▸ **YOUR TASK**: Nothing in the data should be left out, so repeat it all exactly.

▸ **INFORMATION PROVIDED**:
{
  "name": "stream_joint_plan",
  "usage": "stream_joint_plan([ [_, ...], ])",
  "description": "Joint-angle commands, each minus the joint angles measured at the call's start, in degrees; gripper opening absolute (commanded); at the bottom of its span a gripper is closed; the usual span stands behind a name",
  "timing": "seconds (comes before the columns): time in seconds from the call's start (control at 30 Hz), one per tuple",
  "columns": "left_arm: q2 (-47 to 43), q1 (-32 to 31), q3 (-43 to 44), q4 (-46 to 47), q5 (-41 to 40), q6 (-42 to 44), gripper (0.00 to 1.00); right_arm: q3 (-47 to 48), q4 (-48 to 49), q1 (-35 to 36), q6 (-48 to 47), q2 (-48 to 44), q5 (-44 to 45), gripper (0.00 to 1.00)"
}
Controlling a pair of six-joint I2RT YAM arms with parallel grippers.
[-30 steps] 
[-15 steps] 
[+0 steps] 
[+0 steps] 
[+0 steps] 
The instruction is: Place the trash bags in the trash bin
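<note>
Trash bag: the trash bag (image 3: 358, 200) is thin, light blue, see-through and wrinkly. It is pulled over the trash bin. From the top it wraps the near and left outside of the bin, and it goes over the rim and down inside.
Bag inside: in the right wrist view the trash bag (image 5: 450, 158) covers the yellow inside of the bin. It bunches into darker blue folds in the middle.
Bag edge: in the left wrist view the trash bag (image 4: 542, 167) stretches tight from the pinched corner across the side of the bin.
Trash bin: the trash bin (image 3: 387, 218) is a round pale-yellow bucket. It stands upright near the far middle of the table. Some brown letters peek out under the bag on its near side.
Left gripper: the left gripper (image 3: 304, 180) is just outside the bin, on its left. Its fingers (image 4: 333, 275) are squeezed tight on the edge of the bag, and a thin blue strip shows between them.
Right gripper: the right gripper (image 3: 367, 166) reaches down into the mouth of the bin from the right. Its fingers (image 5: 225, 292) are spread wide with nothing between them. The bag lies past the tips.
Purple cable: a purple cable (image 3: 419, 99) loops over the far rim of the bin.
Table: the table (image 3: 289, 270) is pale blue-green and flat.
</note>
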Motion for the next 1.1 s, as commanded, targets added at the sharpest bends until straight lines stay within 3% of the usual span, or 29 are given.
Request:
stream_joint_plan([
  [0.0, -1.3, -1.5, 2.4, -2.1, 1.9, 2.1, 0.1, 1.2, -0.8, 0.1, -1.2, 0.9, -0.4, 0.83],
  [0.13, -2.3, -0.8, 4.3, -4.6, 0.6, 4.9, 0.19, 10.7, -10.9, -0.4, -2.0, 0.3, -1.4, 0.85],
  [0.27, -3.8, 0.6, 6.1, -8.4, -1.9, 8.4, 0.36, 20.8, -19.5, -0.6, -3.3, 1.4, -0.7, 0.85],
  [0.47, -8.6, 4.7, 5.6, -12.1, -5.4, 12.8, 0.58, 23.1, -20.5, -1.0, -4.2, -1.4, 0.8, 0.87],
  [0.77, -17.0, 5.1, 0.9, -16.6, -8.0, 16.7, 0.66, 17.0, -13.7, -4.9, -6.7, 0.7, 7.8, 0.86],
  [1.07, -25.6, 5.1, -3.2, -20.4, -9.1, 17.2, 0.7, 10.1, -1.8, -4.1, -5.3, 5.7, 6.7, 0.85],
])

▸ **YOUR SOLUTION**:
{
  "name": "stream_joint_plan",
  "usage": "stream_joint_plan([ [_, ...], ])",
  "description": "Joint-angle commands, each minus the joint angles measured at the call's start, in degrees; gripper opening absolute (commanded); at the bottom of its span a gripper is closed; the usual span stands behind a name",
  "timing": "seconds (comes before the columns): time in seconds from the call's start (control at 30 Hz), one per tuple",
  "columns": "left_arm: q2 (-47 to 43), q1 (-32 to 31), q3 (-43 to 44), q4 (-46 to 47), q5 (-41 to 40), q6 (-42 to 44), gripper (0.00 to 1.00); right_arm: q3 (-47 to 48), q4 (-48 to 49), q1 (-35 to 36), q6 (-48 to 47), q2 (-48 to 44), q5 (-44 to 45), gripper (0.00 to 1.00)"
}
Controlling a pair of six-joint I2RT YAM arms with parallel grippers.
[-30 steps] 
[-15 steps] 
[+0 steps] 
[+0 steps] 
[+0 steps] 
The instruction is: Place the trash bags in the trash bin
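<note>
Trash bag: the trash bag (image 3: 358, 200) is thin, light blue, see-through and wrinkly. It is pulled over the trash bin. From the top it wraps the near and left outside of the bin, and it goes over the rim and down inside.
Bag inside: in the right wrist view the trash bag (image 5: 450, 158) covers the yellow inside of the bin. It bunches into darker blue folds in the middle.
Bag edge: in the left wrist view the trash bag (image 4: 542, 167) stretches tight from the pinched corner across the side of the bin.
Trash bin: the trash bin (image 3: 387, 218) is a round pale-yellow bucket. It stands upright near the far middle of the table. Some brown letters peek out under the bag on its near side.
Left gripper: the left gripper (image 3: 304, 180) is just outside the bin, on its left. Its fingers (image 4: 333, 275) are squeezed tight on the edge of the bag, and a thin blue strip shows between them.
Right gripper: the right gripper (image 3: 367, 166) reaches down into the mouth of the bin from the right. Its fingers (image 5: 225, 292) are spread wide with nothing between them. The bag lies past the tips.
Purple cable: a purple cable (image 3: 419, 99) loops over the far rim of the bin.
Table: the table (image 3: 289, 270) is pale blue-green and flat.
</note>
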Motion for the next 1.1 s, as commanded, targets added at the sharpest bends until straight lines stay within 3% of the usual span, or 29 are given.
Request:
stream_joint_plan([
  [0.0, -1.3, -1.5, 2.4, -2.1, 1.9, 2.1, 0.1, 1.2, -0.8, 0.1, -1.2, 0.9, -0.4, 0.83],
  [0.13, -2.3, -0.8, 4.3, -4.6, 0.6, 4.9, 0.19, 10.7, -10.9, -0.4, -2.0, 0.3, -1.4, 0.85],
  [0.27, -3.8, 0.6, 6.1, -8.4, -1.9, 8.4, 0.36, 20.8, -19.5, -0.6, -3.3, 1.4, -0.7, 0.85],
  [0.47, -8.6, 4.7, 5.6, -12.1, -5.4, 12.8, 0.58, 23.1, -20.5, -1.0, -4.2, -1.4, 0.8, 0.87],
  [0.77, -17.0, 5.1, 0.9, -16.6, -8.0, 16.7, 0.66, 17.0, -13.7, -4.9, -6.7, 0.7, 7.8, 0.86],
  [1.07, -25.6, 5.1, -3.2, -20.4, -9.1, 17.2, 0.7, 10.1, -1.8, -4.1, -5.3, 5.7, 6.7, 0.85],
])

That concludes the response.